A recente tempestade perfeita vivida pelas varejistas brasileiras está prestes a ter um novo capítulo. Além de lidar com a concorrência das estrangeiras, as altas taxas de juros e a escalada do dólar, as empresas se preparam agora para um repasse de preços que deve chegar a 10% no primeiro trimestre do ano, disseram pessoas com conhecimento do assunto sob condição de anonimato.
Proteínas, software e monitores de computador são áreas específicas de preocupação, disseram as pessoas. Espera-se que os aumentos nessas categorias fiquem bem acima da inflação anual, esperada em 4,85%. O IBGE divulgará o número oficial na sexta-feira (10).
O dólar opera perto da máxima histórica, o que eleva os preços dos produtos importados para os brasileiros. A alta cambial também restringe o fornecimento de alimentos ao tornar as exportações mais atraentes do que as vendas para o mercado interno no caso dos grãos e das proteínas. Uma seca severa também contribuiu para o aumento dos preços dos alimentos.
Este cenário desencadeou as negociações mais difíceis dos últimos anos entre as varejistas e os fornecedores, disse uma pessoa a par do assunto. As companhias procuram evitar aumentos bruscos de preços que assustariam ainda mais os consumidores, já sobrecarregados com a alta das taxas de juros no país.
As redes varejistas elevaram seus estoques para tentar, minimamente, conter o aumento de preços, segundo a pessoa, que pediu para não ser identificada por falar sobre discussões privadas.
“Os preços ainda deverão mostrar reflexo de uma economia muito aquecida”, disse Andrea Angelo, analista de inflação da Warren Investimentos. O estímulo governamental, o baixo desemprego, o choque cambial e os preços mais elevados das proteínas contribuem para um aumento dos preços, acrescentou ela.
As lojas brasileiras têm enfrentado dificuldades nos últimos anos, à medida que concorrentes estrangeiros bem capitalizados, como Amazon.com, MercadoLibre e Shein, fazem incursões no país. As ações de empresas varejistas de capital aberto, como o Carrefour Brasil, conhecido como Atacadão, e a Magazine Luiza ficaram muito atrás do desempenho do Ibovespa.

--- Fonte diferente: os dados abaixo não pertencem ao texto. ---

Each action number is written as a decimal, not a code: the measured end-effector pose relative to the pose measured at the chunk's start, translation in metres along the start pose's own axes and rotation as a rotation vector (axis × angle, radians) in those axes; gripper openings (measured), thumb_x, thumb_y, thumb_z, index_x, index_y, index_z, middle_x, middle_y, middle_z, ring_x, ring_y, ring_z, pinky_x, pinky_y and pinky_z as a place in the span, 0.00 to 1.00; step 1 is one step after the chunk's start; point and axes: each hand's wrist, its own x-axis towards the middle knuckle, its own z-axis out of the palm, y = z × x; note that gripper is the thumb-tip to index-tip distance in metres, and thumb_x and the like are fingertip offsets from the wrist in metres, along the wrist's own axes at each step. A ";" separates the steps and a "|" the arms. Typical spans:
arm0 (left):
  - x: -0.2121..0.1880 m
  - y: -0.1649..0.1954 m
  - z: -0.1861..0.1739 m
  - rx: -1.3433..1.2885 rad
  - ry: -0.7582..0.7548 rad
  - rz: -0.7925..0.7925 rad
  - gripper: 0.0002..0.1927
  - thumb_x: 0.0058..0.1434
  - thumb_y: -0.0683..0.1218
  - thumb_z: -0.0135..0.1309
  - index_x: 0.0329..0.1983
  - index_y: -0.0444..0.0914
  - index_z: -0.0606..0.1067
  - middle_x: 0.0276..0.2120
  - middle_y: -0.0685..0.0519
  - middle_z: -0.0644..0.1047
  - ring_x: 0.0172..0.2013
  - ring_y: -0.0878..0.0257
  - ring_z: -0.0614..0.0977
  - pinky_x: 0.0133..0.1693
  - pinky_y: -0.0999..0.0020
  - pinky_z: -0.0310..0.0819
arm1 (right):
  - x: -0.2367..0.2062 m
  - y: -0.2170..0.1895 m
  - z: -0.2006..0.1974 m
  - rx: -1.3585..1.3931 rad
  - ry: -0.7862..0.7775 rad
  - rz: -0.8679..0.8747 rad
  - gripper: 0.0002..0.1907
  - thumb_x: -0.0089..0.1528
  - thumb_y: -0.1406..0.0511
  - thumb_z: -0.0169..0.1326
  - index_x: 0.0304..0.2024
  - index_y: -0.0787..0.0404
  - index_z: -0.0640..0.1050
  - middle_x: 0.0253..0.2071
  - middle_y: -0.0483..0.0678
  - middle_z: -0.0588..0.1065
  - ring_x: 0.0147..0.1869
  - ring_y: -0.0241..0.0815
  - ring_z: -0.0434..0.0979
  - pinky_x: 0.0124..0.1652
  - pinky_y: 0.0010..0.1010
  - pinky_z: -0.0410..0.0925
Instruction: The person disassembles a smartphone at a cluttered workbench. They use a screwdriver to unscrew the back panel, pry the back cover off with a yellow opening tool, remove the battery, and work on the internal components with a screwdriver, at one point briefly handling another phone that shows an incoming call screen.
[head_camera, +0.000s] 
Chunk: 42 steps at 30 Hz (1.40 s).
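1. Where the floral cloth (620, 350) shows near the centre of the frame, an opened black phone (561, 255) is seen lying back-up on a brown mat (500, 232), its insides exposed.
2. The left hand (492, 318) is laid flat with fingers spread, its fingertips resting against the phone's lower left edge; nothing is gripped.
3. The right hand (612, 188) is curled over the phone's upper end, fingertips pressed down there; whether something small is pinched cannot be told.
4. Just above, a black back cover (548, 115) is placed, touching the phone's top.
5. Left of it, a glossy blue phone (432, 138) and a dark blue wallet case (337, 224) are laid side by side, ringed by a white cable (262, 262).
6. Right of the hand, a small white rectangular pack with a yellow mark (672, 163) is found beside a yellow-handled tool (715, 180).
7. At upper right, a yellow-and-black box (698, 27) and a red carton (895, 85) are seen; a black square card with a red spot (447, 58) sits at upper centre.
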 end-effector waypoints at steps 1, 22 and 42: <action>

Espera-se que as empresas brasileiras comecem a divulgar os resultados do quarto trimestre no início de fevereiro e os números devem ser afetados pela estratégia adotada pelas companhias no fim no ano.
Os preços mais elevados dos alimentos podem provocar um aumento nas receitas de vendas de produtos alimentares, mas isso provavelmente irá drenar o consumo de setores discricionários, como os bens duráveis, de acordo com Danniela Eiger, analista da XP, também prejudicando os consumidores, disse ela.
“Com a restrição de renda pela inflação, acaba que o consumidor vai enchendo seus baldinhos de prioridade, como alimentação, saúde, transportes, energia elétrica”, disse Eiger. “Outros itens vão sendo impactados à medida que a renda vai ficando mais limitada.”
A situação é semelhante à de 2020, quando o câmbio também subiu acentuadamente e as varejistas tiveram que repassar seus principais aumentos aos consumidores. No entanto, o isolamento exigido pela pandemia ajudou a blindar as varejistas, já que que os consumidores desviavam os gastos com viagens e outras áreas para compras online. Mas com a atividade econômica normalizada quase cinco anos depois, as empresas não obterão os mesmos benefícios desta vez.